Você sabe o que é isso? Olhar sob seus pés e não ver chão?
Claro que sabe. Todos sabemos como é essa sensação de estar flutuando no vácuo,
sem caminho, sem direção, sem sentido, sem ar. Ultimamente isso vem sendo
frequente aqui dentro do peito, essa sensação de imensidões sem fim, de não ter
rumo. Agora me diga, isso é normal?
De noite, deitada em minha cama com a luz apagada, a
televisão desligada e o mundo silencioso, o teto branco não acha mais o que
refletir, estar com os olhos fechados é a mesma coisa de mantê-los abertos.
Isso me assusta. Como se o mundo dos sonhos e o mundo real fossem a mesma
coisa, e eu não saberia dizer qual deles mais têm monstros, qual deles mais me
assombra quando as luzes somem.
Feche os olhos, isso te assusta? Se não vê fantasmas a te
assombrar, você tem sorte, ou talvez eu seja a única a ter azar. Eles estão
sempre aqui, pra lembrar, pra maltratar, pra voltar a magoar. Não sei porquê,
não sei porque não vão embora e deixam minha alma já tão torturada em paz.
Carcereiros que empunham suas armas, sempre apontadas para
um coração que teme o julgamento, a última palavra do juiz. Veredicto inocente?

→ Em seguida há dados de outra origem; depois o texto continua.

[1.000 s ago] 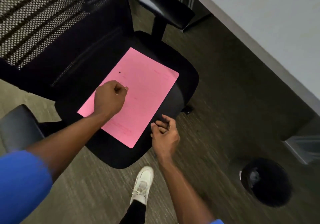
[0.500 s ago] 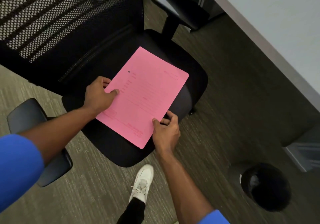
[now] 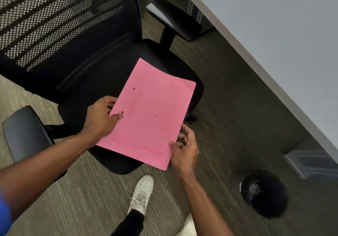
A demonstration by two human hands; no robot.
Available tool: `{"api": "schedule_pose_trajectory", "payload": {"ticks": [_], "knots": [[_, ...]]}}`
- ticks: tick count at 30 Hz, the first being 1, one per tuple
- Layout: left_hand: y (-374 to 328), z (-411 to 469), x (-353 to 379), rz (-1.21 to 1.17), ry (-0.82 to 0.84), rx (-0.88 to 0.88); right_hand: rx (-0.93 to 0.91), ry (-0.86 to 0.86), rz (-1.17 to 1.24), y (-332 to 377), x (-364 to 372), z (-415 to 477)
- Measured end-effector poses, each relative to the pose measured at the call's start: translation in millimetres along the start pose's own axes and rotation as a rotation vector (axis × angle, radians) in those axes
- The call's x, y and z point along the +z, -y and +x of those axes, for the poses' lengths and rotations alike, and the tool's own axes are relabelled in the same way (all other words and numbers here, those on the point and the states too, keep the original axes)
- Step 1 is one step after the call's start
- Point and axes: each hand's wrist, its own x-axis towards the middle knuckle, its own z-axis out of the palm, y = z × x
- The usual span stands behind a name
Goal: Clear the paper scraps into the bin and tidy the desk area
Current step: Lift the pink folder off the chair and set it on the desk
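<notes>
A pink printed sheet of paper (image 3: 151,115) with two punch holes is held just above the seat of a black office chair (image 3: 102,82), its far edge slightly curled. My left hand (image 3: 99,118) pinches the sheet's left edge, thumb on top. My right hand (image 3: 184,150) grips the near right corner, fingers curled under it. A round black bin (image 3: 265,193) stands on the carpet at the lower right, with something pale inside.
The grey desk top (image 3: 274,34) runs diagonally along the upper right, with a metal leg (image 3: 300,160) near the bin. The chair's armrests (image 3: 25,133) stick out on the left and at the upper middle. My white shoe (image 3: 141,193) stands on the carpet below the seat.
The sheet lay flat on the seat under my left fist. Both hands have since taken its edges and lifted it toward me; my right hand was empty before.
</notes>
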Motion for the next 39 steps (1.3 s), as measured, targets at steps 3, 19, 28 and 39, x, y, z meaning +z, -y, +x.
{"api": "schedule_pose_trajectory", "payload": {"ticks": [3, 19, 28, 39], "knots": [[-10.8, -25.3, 3.7, -0.021, 0.014, 0.018, -0.043, -0.007, 0.027, 4.4, -32.3, -14.2], [-108.7, -147.9, -6.7, -0.165, 0.034, 0.043, -0.11, -0.052, -0.04, 53.2, -174.6, -95.0], [-178.7, -213.3, -27.9, -0.211, 0.04, 0.091, -0.17, -0.038, -0.095, 101.5, -262.0, -134.7], [-270.9, -276.4, -38.9, -0.245, 0.062, 0.217, -0.206, -0.033, -0.024, 147.3, -371.4, -170.7]]}}
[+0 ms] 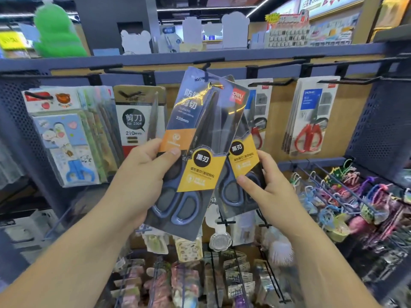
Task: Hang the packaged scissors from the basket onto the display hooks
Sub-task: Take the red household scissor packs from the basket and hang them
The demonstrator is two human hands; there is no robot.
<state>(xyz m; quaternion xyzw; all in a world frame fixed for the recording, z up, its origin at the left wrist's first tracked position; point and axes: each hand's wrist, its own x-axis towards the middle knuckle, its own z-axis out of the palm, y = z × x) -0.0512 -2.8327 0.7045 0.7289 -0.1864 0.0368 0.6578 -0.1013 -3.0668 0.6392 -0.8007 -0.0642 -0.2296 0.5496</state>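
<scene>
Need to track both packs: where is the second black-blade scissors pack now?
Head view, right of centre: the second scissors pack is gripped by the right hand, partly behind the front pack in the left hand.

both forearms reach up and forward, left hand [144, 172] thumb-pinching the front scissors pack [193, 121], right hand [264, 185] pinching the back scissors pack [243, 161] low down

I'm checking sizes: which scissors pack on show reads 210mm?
The white-labelled pack hanging just left of the front pack in the left hand, which reads 220mm. The rear pack in the right hand has its size covered.
</scene>
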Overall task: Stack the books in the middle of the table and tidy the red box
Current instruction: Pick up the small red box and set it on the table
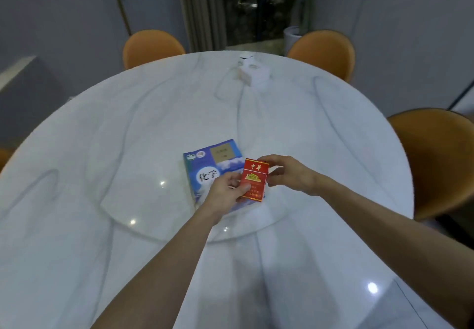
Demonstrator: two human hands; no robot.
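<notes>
A blue book (213, 162) with white characters on its cover lies flat near the middle of the round white marble table (128, 136); whether other books lie under it I cannot tell. A small red box (254, 178) with gold print is held upright over the book's right part. My left hand (225, 192) grips the box's lower left corner, thumb on its front. My right hand (289, 174) holds the box's upper right edge with its fingertips. Both forearms reach in from the bottom of the view.
A white tissue box (252, 73) stands at the table's far side. Orange chairs stand around the table: far left (151, 46), far right (323, 51), and right (441, 159). A grey wall, a curtain and a dark window lie behind.
</notes>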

Liberdade? Não passam de sonhos. Sempre estarão lá. Sempre haverá uma nova
acusação. E o réu, coitado, não sei como aguenta tanta pressão. Não sei como
ainda não pediu a forca como forma de liberdade.
Ah, são tantas metáforas,
tantas histórias fantasiosas acerca de um mesmo tema tão simples, tão cotidiano.

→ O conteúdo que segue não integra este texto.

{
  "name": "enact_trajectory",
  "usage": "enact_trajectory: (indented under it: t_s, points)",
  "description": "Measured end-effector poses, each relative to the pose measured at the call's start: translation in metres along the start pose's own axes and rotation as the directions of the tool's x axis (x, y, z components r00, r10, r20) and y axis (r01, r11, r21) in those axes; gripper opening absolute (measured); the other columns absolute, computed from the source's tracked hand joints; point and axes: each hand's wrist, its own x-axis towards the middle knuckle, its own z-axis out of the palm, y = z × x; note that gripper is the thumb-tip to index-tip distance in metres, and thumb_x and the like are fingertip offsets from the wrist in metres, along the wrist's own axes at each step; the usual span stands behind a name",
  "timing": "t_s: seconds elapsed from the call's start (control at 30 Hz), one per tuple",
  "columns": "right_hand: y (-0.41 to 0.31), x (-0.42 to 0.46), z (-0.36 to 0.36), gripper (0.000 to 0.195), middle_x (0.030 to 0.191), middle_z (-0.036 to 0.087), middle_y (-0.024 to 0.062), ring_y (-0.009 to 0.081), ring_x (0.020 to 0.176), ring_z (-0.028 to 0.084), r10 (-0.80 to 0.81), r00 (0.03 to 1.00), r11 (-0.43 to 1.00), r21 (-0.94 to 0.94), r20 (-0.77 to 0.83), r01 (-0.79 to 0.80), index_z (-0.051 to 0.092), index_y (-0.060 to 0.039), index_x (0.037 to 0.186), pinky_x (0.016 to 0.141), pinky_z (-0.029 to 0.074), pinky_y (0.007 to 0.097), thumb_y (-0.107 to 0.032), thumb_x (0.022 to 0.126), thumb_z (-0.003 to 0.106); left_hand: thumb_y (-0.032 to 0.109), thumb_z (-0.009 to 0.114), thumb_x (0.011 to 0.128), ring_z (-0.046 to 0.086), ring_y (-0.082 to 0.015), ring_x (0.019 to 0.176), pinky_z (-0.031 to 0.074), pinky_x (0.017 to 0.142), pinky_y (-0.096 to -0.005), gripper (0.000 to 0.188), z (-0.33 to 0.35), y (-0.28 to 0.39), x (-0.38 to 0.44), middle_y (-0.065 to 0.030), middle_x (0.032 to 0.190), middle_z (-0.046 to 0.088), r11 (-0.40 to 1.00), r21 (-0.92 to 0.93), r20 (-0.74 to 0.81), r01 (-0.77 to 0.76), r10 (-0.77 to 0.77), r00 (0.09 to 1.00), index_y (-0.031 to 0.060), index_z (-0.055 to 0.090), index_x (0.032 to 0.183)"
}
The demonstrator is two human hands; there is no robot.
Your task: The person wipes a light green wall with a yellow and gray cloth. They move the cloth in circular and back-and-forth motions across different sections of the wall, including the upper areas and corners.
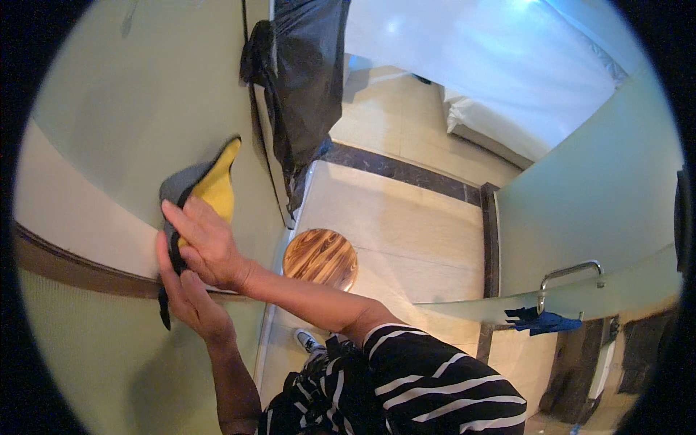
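Note:
Against the pale wall panel (136,136) on the left, my right hand (212,244) grips a folded cloth (216,190), yellow on one side and grey on the other, with black edging. Just below it, my left hand (198,312) has its fingers along the cloth's lower grey edge and its thumb close to my right hand. A narrow black end of the cloth or a strap (164,310) hangs beside my left hand. My fingers hide part of the cloth.
A round wood-grain stool (321,258) stands below my right forearm. Black plastic sheeting (307,81) hangs ahead. Beyond the dark marble floor strip (402,168) is a white-covered bed (489,70). At right, a blue cloth (544,321) hangs by a metal handle (571,267) on a glass door.

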Motion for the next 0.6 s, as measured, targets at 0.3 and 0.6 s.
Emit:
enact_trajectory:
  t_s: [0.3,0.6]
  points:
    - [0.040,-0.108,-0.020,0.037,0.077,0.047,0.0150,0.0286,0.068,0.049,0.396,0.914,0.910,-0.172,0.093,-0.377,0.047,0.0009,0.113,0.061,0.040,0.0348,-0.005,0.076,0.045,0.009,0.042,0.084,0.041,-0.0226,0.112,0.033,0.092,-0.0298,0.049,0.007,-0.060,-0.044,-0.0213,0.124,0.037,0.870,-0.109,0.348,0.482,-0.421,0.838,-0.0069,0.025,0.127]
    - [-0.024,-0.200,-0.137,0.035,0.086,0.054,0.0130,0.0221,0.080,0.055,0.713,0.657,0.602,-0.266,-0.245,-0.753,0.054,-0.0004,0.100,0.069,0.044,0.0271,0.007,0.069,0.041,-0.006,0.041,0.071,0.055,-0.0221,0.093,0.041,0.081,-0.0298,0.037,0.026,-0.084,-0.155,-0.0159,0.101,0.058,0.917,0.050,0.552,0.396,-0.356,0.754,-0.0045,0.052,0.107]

Mas afinal, no escuro a imaginação perde os limites, os fantasmas ganham força,
e só o que pode salvar é a luz, aquela luz que talvez esteja dormindo ao seu
lado, ou talvez do outro lado do oceano pacífico. Essa luz que na escuridão
pode se tornar algo assombroso. No escuro, nada é o que parece ser.